Assuming not only that there was simony, but that it was on as wholesale a scale as was alleged, and that for gold—coined or in the form of benefices—Roderigo bought the cardinal’s votes, what then? He bought them, true. But they—they sold him their sacred trust, their duty to their God, their priestly honour, their holy vows. For the gold he offered them they bartered these. So much admitted, then surely, in that transaction, those cardinals were the prostitutes! The man who bought so much of them, at least, was on no baser level than were they. Yet invective singles him out for its one object, and so betrays the aforethought malice of its inspiration.

Our quarrel is with that; with that, and with those writers who have taken Alexander’s simony for granted—eagerly almost—for the purpose of heaping odium upon him by making him appear a scandalous exception to the prevailing rule.

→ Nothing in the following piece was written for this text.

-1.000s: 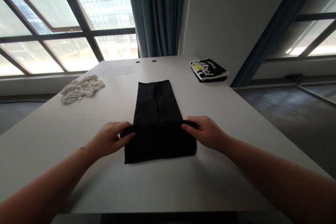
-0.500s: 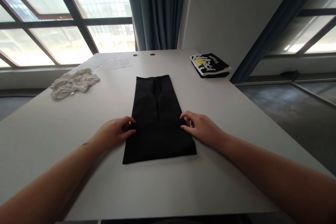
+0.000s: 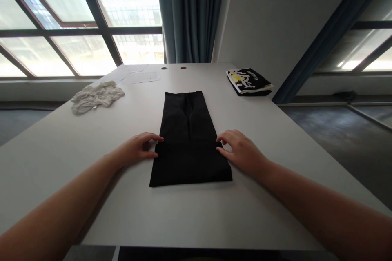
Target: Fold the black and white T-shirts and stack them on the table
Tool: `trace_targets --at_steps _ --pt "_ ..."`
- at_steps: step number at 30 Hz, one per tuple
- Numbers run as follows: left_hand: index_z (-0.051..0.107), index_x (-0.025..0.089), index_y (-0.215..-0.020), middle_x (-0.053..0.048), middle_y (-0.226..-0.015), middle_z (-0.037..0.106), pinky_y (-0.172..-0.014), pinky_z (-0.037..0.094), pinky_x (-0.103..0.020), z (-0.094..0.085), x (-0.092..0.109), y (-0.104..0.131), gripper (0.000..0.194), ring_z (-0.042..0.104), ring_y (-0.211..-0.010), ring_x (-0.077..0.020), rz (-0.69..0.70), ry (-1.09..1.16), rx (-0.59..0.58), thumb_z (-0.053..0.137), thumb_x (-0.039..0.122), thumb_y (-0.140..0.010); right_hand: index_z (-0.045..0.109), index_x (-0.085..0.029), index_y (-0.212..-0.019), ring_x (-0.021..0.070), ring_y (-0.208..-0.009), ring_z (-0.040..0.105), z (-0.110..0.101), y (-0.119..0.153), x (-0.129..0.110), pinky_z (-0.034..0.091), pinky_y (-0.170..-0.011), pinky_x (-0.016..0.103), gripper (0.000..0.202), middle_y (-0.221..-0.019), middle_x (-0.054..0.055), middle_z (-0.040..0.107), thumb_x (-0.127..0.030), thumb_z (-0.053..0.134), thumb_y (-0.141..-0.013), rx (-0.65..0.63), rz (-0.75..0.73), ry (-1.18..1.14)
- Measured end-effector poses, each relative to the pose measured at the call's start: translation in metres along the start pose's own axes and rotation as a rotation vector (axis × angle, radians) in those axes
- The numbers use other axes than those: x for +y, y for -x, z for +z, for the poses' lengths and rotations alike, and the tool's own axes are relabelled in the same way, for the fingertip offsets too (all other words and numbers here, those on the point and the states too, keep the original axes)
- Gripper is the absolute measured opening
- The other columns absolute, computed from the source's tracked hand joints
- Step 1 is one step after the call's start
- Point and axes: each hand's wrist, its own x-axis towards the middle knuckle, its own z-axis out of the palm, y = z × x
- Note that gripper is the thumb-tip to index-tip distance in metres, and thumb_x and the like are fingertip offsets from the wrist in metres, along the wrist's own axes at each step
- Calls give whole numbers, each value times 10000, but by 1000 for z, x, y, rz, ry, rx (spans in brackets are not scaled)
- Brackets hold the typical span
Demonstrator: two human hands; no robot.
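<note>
On the white worktop [image 3: 190, 220], a folded black cloth [image 3: 191, 164] lies in the middle. Our left hand [image 3: 136, 148] and right hand [image 3: 243, 150] touch its side edges, fingers apart. It looks soft and light; we judge those edges the best hold.

A white table [image 3: 190, 220] stretched from six o'clock to twelve, two round holes [image 3: 183, 67] near its far edge. A dark-framed window [image 3: 81, 31] glared with daylight between nine and eleven, a building's gridded facade [image 3: 137, 0] beyond. A blue-grey curtain [image 3: 192, 16] hung at twelve, a shadowed pale wall [image 3: 269, 20] at one, a slanting second curtain [image 3: 324, 40] at two, another window [image 3: 367, 45] past it. Grey floor [image 3: 333, 138] showed at three and nine.
</note>
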Motion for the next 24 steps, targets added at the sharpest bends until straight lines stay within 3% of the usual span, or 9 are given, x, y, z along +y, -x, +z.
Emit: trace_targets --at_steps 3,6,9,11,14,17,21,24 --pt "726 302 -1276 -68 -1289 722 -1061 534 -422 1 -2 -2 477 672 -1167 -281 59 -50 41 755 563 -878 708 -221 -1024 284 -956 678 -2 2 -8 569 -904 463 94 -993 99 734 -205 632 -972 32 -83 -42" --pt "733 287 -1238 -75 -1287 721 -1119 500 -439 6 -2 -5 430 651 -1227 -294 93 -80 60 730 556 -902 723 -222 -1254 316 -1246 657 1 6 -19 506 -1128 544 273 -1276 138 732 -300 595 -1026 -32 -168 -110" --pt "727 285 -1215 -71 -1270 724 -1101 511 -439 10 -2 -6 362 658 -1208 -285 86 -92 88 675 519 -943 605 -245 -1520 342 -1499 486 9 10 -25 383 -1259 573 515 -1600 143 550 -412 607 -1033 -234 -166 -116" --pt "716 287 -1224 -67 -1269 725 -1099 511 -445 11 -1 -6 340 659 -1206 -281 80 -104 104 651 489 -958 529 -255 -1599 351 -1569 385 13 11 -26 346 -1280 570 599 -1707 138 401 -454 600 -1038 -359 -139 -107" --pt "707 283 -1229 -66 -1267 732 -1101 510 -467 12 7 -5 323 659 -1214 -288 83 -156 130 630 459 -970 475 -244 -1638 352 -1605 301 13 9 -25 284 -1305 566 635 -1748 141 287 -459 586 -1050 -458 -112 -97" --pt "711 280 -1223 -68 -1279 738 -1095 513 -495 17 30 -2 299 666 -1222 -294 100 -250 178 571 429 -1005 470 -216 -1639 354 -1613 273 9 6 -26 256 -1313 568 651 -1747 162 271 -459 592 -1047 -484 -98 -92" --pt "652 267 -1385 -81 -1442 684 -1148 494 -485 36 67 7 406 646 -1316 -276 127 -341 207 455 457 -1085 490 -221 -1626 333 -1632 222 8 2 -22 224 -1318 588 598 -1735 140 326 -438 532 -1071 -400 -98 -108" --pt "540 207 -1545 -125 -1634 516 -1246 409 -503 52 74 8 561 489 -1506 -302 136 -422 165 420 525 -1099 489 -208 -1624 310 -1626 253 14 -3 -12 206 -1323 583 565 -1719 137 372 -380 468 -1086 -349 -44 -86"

If, nevertheless, we hold, as we have said, that simony probably did take place, we do so, not so much upon the inconclusive evidence of the fact, as upon the circumstance that it had become almost an established custom to purchase the tiara, and that Roderigo Borgia—since his ambition clearly urged him to the Pontificate—would have been an exception had he refrained.

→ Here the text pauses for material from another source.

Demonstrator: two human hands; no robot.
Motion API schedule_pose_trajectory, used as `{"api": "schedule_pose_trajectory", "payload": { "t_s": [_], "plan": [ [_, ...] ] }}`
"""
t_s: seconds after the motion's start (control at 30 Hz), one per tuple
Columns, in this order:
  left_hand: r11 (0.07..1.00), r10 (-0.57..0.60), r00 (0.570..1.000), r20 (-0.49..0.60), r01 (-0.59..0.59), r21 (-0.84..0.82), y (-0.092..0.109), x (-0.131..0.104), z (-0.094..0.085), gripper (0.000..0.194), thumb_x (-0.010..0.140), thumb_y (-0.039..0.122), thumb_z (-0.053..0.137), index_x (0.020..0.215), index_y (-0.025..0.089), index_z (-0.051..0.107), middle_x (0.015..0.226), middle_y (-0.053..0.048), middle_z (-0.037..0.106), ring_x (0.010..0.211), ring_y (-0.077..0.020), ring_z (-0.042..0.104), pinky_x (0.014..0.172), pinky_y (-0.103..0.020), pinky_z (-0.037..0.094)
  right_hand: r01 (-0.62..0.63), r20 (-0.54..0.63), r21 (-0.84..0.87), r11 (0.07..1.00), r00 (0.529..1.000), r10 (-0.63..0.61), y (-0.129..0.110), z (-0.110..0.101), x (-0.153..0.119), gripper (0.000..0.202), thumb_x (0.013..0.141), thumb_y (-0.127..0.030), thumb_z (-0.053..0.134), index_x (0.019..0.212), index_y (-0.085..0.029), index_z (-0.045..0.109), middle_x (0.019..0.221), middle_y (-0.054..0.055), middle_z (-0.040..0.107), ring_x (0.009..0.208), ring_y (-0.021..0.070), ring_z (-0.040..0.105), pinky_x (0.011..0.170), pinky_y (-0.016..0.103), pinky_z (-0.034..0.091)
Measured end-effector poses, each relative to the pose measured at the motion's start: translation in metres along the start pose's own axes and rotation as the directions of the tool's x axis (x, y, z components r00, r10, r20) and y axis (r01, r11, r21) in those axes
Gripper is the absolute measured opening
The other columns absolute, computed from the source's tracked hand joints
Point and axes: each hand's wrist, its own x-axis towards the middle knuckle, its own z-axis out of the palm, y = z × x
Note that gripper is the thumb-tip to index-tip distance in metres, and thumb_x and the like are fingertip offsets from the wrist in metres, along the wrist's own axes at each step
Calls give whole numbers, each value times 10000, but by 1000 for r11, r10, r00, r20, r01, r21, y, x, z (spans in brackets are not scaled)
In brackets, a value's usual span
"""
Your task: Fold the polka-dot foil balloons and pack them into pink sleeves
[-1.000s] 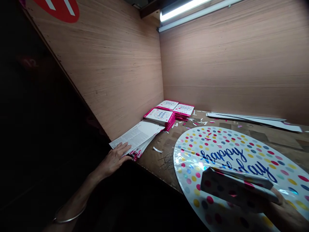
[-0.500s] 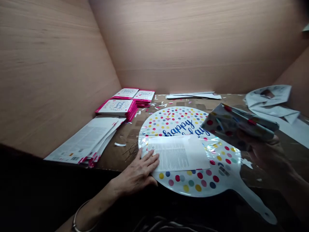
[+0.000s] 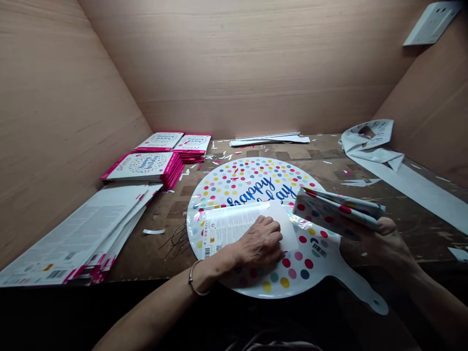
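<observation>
In the head view, a large flat round dotted piece point(image 3: 280, 171) with blue "happy" lettering lies on the bench, its handle-like tail pointing toward the lower right. On it rests a printed white card point(image 3: 228, 222), partly under my left hand point(image 3: 261, 239). The fingers of that hand are curled over the card's right half; their tips are hidden, and whether they grip the card is unclear. My right hand point(image 3: 383, 243) holds a folded, shiny dotted sheet point(image 3: 329, 214) above the round piece's right side. A barcode label point(image 3: 319, 250) is on the round piece.
Stacked pink-edged packs point(image 3: 146, 165) stand at the left, with a fanned pile of printed cards point(image 3: 69, 234) in front. White strips point(image 3: 270, 140) lie at the back, and crumpled white paper point(image 3: 376, 141) at the right. Wooden walls point(image 3: 237, 68) surround the bench.
My left hand has moved right from the card's left edge onto its right half, and its fingers have curled. The folded sheet in my right hand is lower and flatter. The camera view has shifted right.
</observation>
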Motion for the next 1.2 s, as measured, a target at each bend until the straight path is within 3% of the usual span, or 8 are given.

It may seem that to have disputed so long to conclude by admitting so much is no better than a waste of labour. Not so, we hope. Our aim has been to correct the adjustment of the focus and properly to trim the light in which Roderigo Borgia is to be viewed, to the end that you may see him as he was—neither better nor worse—the creature of his times, of his environment, and of the system in which he was reared and trained. Thus shall you also get a clearer view of his son Cesare, when presently he takes the stage more prominently.

During the seventeen days of the interregnum between the death of Innocent and the election of Alexander the wild scenes usual to such seasons had been taking place in Rome; and, notwithstanding the Cardinal-Chamberlain’s prompt action in seizing the gates and bridges, and the patrols’ endeavours to maintain order, crime was unfettered to such an extent that some 220 murders are computed to have taken place—giving the terrible average of thirteen a day.

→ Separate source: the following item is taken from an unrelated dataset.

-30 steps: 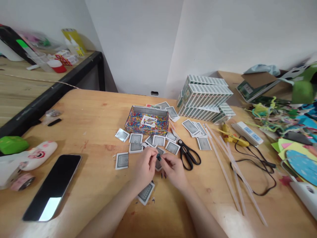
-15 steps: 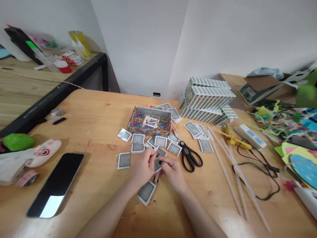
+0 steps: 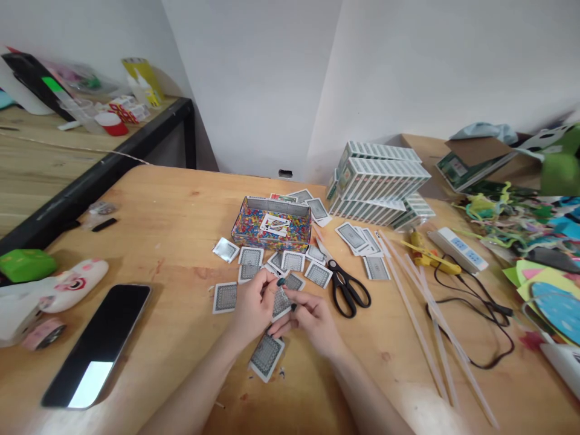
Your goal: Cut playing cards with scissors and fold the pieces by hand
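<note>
My left hand [image 3: 254, 303] is closed, its thumb and fingertips pinched together at the upper edge of a grey-backed playing card [image 3: 281, 307]. From the other side my right hand [image 3: 313, 319] grips this card, index finger above and other fingers curled below. Part of the card is hidden by my fingers. Just below the hands lies a loose playing card [image 3: 267, 357] with its patterned back up. Beyond them stands an open box [image 3: 270, 241] with a colourful speckled covering and a face card [image 3: 275, 225] on it. Black-handled scissors [image 3: 347, 289] lie right of my right hand.
Several cut cards lie before the box, and more [image 3: 376, 267] to its right. Card boxes [image 3: 385, 178] are stacked at the back. Clear sticks [image 3: 430, 314], a yellow glue gun [image 3: 428, 257] and a power strip [image 3: 460, 249] lie right; a phone [image 3: 99, 344] lies left.
Both hands have shifted slightly left with the card between them. My right fingers have spread a little, and the view has moved slightly.
</note>
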Motion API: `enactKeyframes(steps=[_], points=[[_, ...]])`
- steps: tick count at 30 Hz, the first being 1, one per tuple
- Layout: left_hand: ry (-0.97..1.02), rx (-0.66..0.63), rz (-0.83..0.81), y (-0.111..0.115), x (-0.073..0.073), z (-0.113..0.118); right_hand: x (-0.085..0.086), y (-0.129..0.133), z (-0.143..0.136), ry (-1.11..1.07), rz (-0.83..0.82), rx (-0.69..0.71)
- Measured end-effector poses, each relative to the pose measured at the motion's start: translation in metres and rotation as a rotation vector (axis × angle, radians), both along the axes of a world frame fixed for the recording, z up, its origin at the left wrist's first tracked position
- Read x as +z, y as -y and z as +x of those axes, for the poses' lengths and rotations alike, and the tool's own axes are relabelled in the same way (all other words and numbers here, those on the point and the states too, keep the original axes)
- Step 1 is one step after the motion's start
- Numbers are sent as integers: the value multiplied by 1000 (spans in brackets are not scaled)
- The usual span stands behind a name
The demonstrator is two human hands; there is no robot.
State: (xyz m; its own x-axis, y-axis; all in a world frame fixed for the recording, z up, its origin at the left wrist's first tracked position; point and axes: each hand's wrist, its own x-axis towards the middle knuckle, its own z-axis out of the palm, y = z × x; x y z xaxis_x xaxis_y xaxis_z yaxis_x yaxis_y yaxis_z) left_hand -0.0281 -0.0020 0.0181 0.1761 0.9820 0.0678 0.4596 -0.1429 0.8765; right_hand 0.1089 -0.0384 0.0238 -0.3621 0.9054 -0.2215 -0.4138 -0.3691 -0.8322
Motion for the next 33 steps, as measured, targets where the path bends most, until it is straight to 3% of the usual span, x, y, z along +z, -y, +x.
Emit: enactKeyframes(steps=[6,12,16,20,22,28,33], points=[[-13,187,17,-9,-5,-8,-5,-1,5,64,10,-100],[182,46,-101,1,-4,5,-13,-4,1,258,5,-150],[535,-27,-310,2,2,6,-14,-4,2,169,-30,-190],[785,-250,-522,1,7,3,-14,-4,6,20,-107,-178],[797,-283,-568,0,8,2,-14,-4,7,37,-80,-148],[697,-152,-470,-5,-1,-1,-13,-3,7,217,118,-196],[616,-177,-486,-6,-3,-4,-14,-5,12,231,161,-167]])
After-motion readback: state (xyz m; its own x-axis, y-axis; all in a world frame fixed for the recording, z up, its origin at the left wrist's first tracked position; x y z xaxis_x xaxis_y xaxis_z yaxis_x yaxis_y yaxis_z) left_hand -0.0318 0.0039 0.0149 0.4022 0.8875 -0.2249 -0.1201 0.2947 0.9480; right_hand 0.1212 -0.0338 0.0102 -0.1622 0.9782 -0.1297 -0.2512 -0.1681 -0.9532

It was a very natural epilogue to the lax rule of the lethargic Innocent. One of the first acts of Alexander’s reign was to deal summarily with this lawlessness. He put down violence with a hard hand that knew no mercy. He razed to the ground the house of a murderer caught red-handed, and hanged him above the ruins, and so dealt generally that such order came to prevail as had never before been known in Rome.

Infessura tells us how, in the very month of his election, he appointed inspectors of prisons and four commissioners to administer justice, and that he himself gave audience on Tuesdays and settled disputes, concluding, “et justitiam mirabili modo facere coepit.”